The other dimension that'd be harder to get data on, would be how
often each of these flags are used - most of the finer grained
location/variable stuff I doubt people use all that often? The ones
I've used regularly are -gdwarf-N, -ggnu-pubnames,
-fdebug-types-section, that might be about it? So in my case I guess
it's a somewhat even split, but I've learnt that -ggnu-pubnames "isn't
like -g"/doesn't enable production of debug info.

> ( (b) isn't very good to its non-orthogonality. The interaction with -g0 -g1
>    and -g3 can be non-obvious sometimes.)
>
> Cary Coutant kindly shared with me his understanding about debug
> options (attached at the end). Many established options can't probably
> be fixed now. Some are still fixable (-gsplit-dwarf).
>
> This post is mainly about future debug options. Shall we figure out a
> convention for future debug options?
>
> Personally I'd prefer (c) but I won't object to (a).
> I'd avoid (b).

While I have some apprehension about -gsplit-dwarf moving out of (b),
in general (even in -gsplit-dwarf) the orthogonality of "how to emit
DWARF" versus "whether to emit DWARF" is certainly beneficial, and I'm
on board with a general preference/move away from (b) maybe entirely
except for the singular "-g" if we were designing things from scratch.
(that way anyone can set a build policy of "this is the sort of debug
info I need across the project" and "these are the files I need that
debug info for" (by adding -g on a per-file basis), yeah, sometimes
you might want "But on this file I want this kind of debug info
(current -gmlt, for instance)" but you can get that by composition
with -g + <non-debug-enabling-but-debug-affecting> flag, whereas it's
harder or not possible to do the reverse)
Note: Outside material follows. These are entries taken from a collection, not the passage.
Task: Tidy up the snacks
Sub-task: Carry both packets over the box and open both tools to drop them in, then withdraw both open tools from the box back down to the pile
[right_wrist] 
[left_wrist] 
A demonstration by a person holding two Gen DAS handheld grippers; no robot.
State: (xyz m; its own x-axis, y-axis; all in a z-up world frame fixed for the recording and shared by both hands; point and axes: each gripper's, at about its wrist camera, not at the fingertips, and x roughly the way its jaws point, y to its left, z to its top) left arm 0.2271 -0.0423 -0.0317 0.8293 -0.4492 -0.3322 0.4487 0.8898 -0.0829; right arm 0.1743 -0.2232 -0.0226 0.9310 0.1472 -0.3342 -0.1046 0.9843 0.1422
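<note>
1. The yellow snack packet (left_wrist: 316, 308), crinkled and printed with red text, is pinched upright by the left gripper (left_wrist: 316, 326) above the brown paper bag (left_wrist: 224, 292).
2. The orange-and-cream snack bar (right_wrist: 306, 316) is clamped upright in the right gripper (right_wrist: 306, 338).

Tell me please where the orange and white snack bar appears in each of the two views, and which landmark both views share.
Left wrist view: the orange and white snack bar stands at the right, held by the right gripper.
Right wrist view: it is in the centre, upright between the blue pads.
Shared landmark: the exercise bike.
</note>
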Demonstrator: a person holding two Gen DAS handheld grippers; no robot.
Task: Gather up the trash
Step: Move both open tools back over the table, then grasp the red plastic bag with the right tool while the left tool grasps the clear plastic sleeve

> > In retrospect, I regret not naming the option -fsplit-dwarf, which
> > clearly would not have implied -g, and would have fit in with a few
> > other dwarf-related -f options. (I don't know whether Richard's
> > objection to it is because there is already -gsplit-dwarf, or if he
> > would have objected to it as an alternative-universe spelling.)
> >
> > At the time, I thought it was fairly common for all/most -g options
> > (except -g0) to imply -g. Perhaps that wasn't true then or is no
> > longer true now. If the rest of the community is OK with changing
> > -gsplit-dwarf to not imply -g, and no one has said it would cause them
> > any hardship, I'm OK with your proposed change.
> >
> > I did design it so that you could get the equivalent by simply writing
> > "-gsplit-dwarf -g0" at the front of the compiler options (e.g., via an
> > environment variable), so that a subsequent -g would not only turn on
> > debug but would also enable split-dwarf. We used that fairly regularly
> > at Google.
> >
> > Regarding how the build system can discover whether or not split dwarf
> > is in effect, without parsing all the options presented to gcc, and
> > without looking for the side effects (the .dwo files), we dodged that
> > in the Google build system by having a higher-level build flag,
> > --fission, which would tell the build system to pass -gsplit-dwarf to
> > gcc AND look for the .dwo files produced on the side. We simply
> > disallowed having the user pass -gsplit-dwarf directly to the
> > compiler.
> >
> > Feel free to share this.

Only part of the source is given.